- [PROBLEM DESCRIPTION]: A word-for-word copy of the data, with no images, is the required answer.

- [SUPPLIED INFORMATION]:
+-------+

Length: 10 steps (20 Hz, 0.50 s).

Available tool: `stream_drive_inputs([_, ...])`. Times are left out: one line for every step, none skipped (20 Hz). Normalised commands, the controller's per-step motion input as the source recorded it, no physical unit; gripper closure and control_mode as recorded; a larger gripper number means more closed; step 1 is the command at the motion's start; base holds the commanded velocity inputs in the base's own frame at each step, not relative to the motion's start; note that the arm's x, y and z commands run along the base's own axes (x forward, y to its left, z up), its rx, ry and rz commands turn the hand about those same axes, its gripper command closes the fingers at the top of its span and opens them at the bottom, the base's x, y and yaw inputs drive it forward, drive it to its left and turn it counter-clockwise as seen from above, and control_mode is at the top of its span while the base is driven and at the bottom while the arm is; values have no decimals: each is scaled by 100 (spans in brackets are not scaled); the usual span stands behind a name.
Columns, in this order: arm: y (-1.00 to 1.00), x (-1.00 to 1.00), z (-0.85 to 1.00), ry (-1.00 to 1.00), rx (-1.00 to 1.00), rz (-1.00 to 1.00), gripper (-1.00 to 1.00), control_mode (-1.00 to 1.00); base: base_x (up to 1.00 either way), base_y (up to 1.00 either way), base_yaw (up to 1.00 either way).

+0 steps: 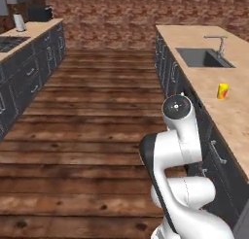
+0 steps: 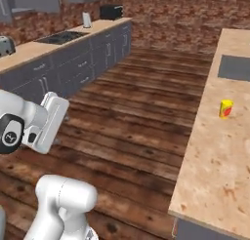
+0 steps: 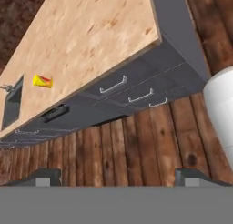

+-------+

- [WRITTEN RESPONSE]:
Length: 10 steps (20 Hz, 0.50 s).

Available tool: `stream_drive_inputs([_, ...])`. Times are left out: one line for every step, none skipped (20 Hz). Normalised commands, the controller's per-step motion input as the source recorded it, no physical unit; gripper closure and control_mode as recorded; a larger gripper number means more closed; step 1 is the command at the motion's start; base holds the commanded velocity inputs in the base's own frame at each step, not relative to the motion's start; note that the arm's x, y and z commands run along the base's own axes (x forward, y to its left, z up), its rx, ry and rz commands turn the hand about those same axes, its gripper command closes the fingers at the top of its span and opens them at the bottom, the base's x, y and yaw inputs drive it forward, drive it to its left and turn it counter-clockwise as seen from above, and control_mode is at the top of its span while the base is driven and at the bottom while the arm is; values have no decimals: each is scaled by 100 (spans in brackets are not scaled); the usual span stands behind a name.
Columns, in this order: arm: y (-1.00 to 1.00), x (-1.00 to 1.00), z (-0.85 to 1.00), ry (-1.00 to 1.00), rx (-1.00 to 1.00), rz (-1.00 to 1.00), gripper (-1.00 to 1.00), control_mode (-1.00 to 1.00); base: base_x (up to 1.00 either way), base_y (up to 1.00 either way), base_yaw (up to 1.00 either way).

+0 steps: 
+0 steps: 
+0 steps: 

That completes the answer, and no more is expected.